When a government assess a tariff on a particular commodity/import, exactly when is it paid by whom?
By the importer of record, at the time of import. (Short answer). However, sometimes if something is ordered and paid for before a tariff is levied, it may not be subject to the tariff, even though the physical importation is weeks or months later. Not sure exactly how that works or why that is.
Sorry-incomplete: importer of record can be the seller, the buyer, or some broker or agent engaged by either. The net effect of course will nearly always be that the buyer pays the tariff, either directly or as an increase in purchase price to reflect tariffs paid by the seller.
A tariff becomes due at the moment the good crosses the border. It may be ‘paid’ before, at the border, or after but it is due at that point.

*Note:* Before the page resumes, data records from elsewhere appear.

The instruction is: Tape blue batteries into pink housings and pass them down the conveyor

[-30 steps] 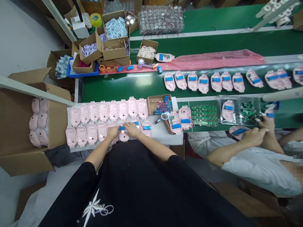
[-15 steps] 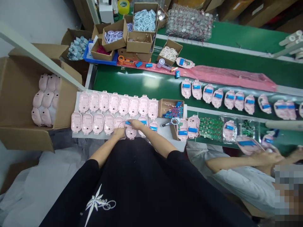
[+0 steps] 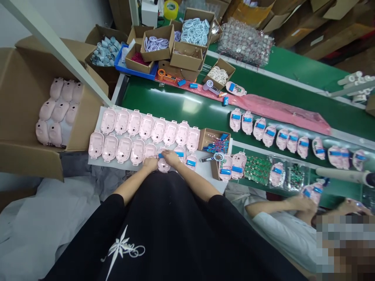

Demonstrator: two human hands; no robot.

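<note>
Close to my body a pink plastic shell (image 3: 163, 166) lies open side up, between my two hands. My right hand (image 3: 171, 157) has its fingers on a blue battery pack (image 3: 160, 155) at the shell's upper part. My left hand (image 3: 150, 164) is closed at the shell's left edge, beside a thin wire; its fingertips are too small to make out. Just right are a second shell with a blue battery (image 3: 179, 154) and a third with another battery (image 3: 191, 158). Two rows of pink shells (image 3: 124, 147) without batteries extend leftward.
A cardboard box of wired batteries (image 3: 216, 141) stands right of the rows. A large carton (image 3: 84, 128) holds more shells at left. Shells with batteries (image 3: 260, 128) line the green bench (image 3: 175, 102). At right, a co-worker's hand (image 3: 303, 203) handles shells. A slanted post (image 3: 58, 50) crosses upper left.
The view has tilted and shifted slightly. My hands stay at the same shell, with my right fingers still on the battery. The co-worker's hands have moved, and a shell near them has shifted.
</note>
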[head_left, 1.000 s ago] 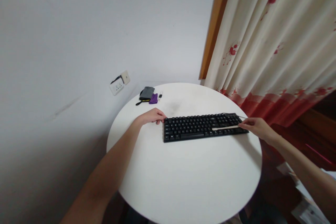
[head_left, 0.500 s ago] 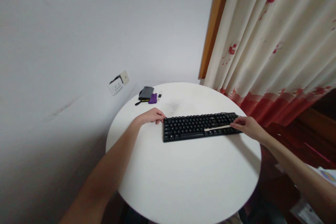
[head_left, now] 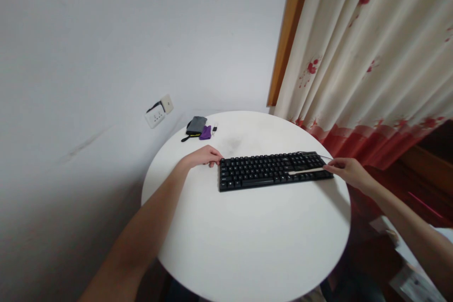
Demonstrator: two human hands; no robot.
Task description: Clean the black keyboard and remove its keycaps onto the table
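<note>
A black keyboard lies flat on a round white table. My left hand is closed at its upper left corner, thumb and fingers pinching the edge. Over the keyboard's right part, my right hand grips one end of a slim cream-coloured stick, shaped like a toothbrush. The stick's slightly wider tip points left and lies on or just above the lower key rows. Whether it touches the keys I cannot tell.
Near the table's back left edge lie a folded grey cloth pouch, a purple cloth and a small black-and-clear item. A wall socket is beyond. A curtain hangs at the right. A thin cable runs behind the keyboard.
My right hand has moved to the right with the toothbrush-like stick, uncovering the keyboard's right end. My left hand stays at the corner.
</note>
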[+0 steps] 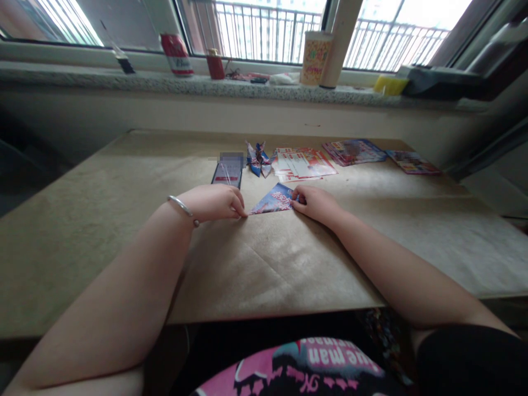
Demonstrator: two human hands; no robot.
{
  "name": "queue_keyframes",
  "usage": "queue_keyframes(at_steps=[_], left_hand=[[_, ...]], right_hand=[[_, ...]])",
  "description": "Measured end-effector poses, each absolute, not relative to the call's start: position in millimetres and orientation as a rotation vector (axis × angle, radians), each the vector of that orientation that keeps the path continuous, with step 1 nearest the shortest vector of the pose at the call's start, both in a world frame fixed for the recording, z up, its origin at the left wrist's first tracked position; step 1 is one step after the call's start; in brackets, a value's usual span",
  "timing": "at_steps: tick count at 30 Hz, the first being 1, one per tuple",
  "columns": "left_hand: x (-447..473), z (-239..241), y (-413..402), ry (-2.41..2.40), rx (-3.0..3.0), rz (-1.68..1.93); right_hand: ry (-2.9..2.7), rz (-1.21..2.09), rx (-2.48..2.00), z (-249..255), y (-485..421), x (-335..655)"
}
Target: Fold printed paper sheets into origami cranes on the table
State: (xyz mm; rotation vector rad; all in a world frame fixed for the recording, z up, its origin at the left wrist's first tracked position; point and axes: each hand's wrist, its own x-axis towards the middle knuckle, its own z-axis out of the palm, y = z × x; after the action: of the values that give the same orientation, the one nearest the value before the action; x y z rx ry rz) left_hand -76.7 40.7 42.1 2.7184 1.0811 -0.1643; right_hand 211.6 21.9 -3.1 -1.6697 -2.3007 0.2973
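A blue patterned paper folded into a triangle (273, 201) lies flat on the brown paper-covered table (124, 220). My left hand (214, 202), with a silver bracelet on the wrist, pinches the triangle's left tip with curled fingers. My right hand (315, 202) presses its closed fingers on the triangle's right corner. Both hands rest on the table.
Behind the triangle lie a phone (227, 171), a folded blue paper crane (258, 159), a stack of red-and-white sheets (303, 164) and two coloured paper packs (353, 152). The windowsill (165, 82) holds a red can, a small red jar and a patterned cup (315, 58).
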Motion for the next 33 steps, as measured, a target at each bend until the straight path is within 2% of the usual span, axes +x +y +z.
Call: queue_keyframes(at_steps=[9,13,17,25,33], left_hand=[[-66.0,46.2,35.0,1.262,2.638,-0.12],[-47.3,35.5,27.4,1.43,2.67,0.118],[-28.7,18.7,17.4,1.362,2.793,0.306],[-18.3,-0.1,17.1,1.307,3.012,0.402],[-18.8,1.7,19.7,1.234,3.026,0.383]], right_hand=[[-2.297,0.277,-1.671,-4.7,22.5,212.5],[-2.311,0.217,-1.623,-5.4,20.3,212.0],[-2.324,0.154,-1.547,-6.3,18.3,213.0],[-2.52,0.173,-1.126,0.9,14.0,212.9],[-2.582,0.05,-1.121,1.8,13.4,209.4]])
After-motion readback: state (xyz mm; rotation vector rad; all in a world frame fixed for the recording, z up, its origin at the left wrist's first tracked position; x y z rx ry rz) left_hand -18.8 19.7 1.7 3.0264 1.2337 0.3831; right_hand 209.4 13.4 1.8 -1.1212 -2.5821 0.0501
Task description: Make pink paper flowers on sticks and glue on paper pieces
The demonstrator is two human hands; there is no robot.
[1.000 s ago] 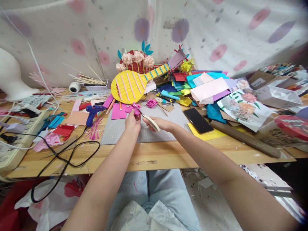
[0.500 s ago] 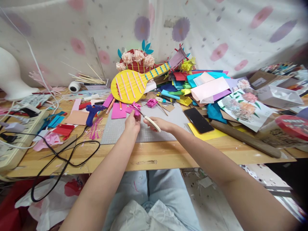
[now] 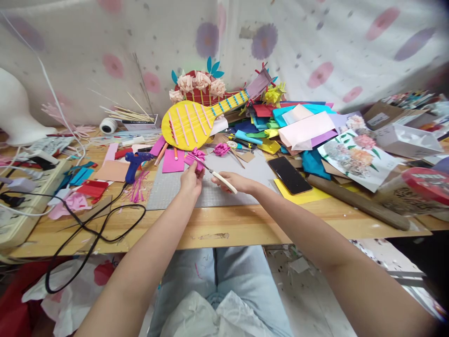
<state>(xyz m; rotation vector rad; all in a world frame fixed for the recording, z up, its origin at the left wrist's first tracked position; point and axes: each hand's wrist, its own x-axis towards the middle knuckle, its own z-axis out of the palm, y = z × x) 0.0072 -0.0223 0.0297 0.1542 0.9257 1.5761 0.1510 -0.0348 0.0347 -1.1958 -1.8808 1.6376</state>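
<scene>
My left hand point(image 3: 191, 180) pinches a piece of magenta paper point(image 3: 192, 162) above the grey cutting mat point(image 3: 171, 193). In my right hand point(image 3: 235, 180) is a pair of scissors point(image 3: 224, 181) with white handles, its blades pointing left and lying across the magenta paper. Just beyond my fingers a crumpled magenta paper flower point(image 3: 221, 149) rests on the mat. A flat magenta square point(image 3: 173, 161) lies left of my left hand. Behind both hands leans a yellow paper lute point(image 3: 187, 125) with pink strips.
A blue glue gun point(image 3: 133, 164) and its black cord lie on the left, near a power strip point(image 3: 33, 206). To the right are a phone point(image 3: 289, 175), a wooden stick point(image 3: 358, 202), a clear tub with a red lid point(image 3: 426, 183) and piled coloured paper point(image 3: 305, 126).
The scissors and my right hand have shifted slightly to the right and down. My left hand still grips the magenta paper in nearly the same place.
</scene>
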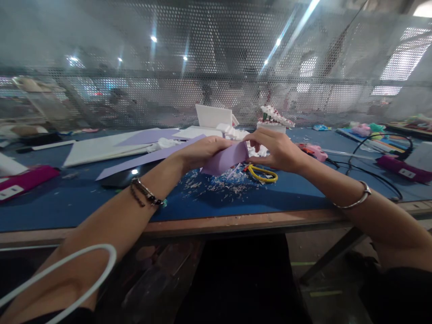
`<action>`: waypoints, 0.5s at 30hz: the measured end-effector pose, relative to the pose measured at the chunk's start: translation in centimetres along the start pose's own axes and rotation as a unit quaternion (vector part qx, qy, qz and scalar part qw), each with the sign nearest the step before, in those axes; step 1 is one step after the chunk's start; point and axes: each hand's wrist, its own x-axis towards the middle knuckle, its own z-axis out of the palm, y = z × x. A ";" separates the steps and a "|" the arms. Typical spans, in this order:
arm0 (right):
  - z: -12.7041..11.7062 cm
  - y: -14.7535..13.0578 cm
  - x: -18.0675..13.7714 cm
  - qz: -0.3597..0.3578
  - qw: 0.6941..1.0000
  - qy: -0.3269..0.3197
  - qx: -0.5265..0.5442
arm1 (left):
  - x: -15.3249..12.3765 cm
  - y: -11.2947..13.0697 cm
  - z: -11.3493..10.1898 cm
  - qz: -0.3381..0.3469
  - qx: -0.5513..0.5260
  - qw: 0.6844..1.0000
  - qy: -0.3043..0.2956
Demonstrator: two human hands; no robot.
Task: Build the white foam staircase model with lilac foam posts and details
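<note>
Here, the left hand (206, 149) and right hand (275, 146) grip a thin, bent, purple paper-like sheet (225, 159), probably keeping it steady.

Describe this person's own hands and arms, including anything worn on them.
Both the left hand and the right hand are ungloved, and the forearms are bare. The left wrist wears a dark beaded bracelet with a metallic-looking piece; the right has a thin silver-coloured bangle. Dark sleeves show at the lower corners. A white cable loops across the left forearm.
</note>
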 end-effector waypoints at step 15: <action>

This ignores special situations like bonded warehouses which allow imports to be stored without tariffs being paid.
Ultimately, the consumers.
Sorry, to be more specific - a tariff nowadays is imposed for assorted reasons… Generally the complaint is “you foreigners are selling this at too low a price.” The tariff is supposed to equalize the price in the home market. Obviously, the net result is that the cost of foreign goods is raised so the cost of local competing goods can meet or beat that price. So, obviously, the price of any such good to consumers goes up - whether directly, or because that good is used to make further products.
Tariffs may be imposed for “dumping” - the foreign manufacturers are selling below what they charge in their home market because they are overproducing and can’t sell the extra at home; so they will sell for any price, so as to avoid piling up unsold inventory. They may get subsidies from their government, or have other unfair advantages (no health insurance costs for their workers, no union wages, no pollution controls…) They may be instead more efficient producers, and the tariffing(?) country just wants to protect their own producers.
There’s the “national security exemption”, where a country thinks it should not lose the ability to locally make computer chips or jet engines or ammunition… or steel and aluminum, apparently.
Then there’s retaliation - “We disagree with your steel tariffs, so we’ll impose a tariff on soy beans.” If there’s a big enough market outside of the source, then either the farmers need to find different customers for their beans, or if there’s a market glut - they can’t sell them, but the country imposing the tariff pays someone else the same price for soy beans and the consumers don’t suffer. (Depend whether the tariff is on every import, or just from specific countries; retaliation is usually just against specific countries)
It still does not matter. When the goods cross the border, the company crossing the border with the goods has to show the tariff is paid. therefore the cost of the goods goes up, and the consumer ends up paying.
In the case of steel or aluminum, for example, American producers had trouble competing on price. The price of foreign metal goes up, the American companies can charge a more profitable amount for their production, secure in the knowledge they can’t be under-bid. The theory is this gives them the breathing room to modernize so when the tariff comes off they can compete. Often it has the opposite effect - the companies become complacent knowing they have a safety cushion, and eventually may end up unable to even compete at the new higher price.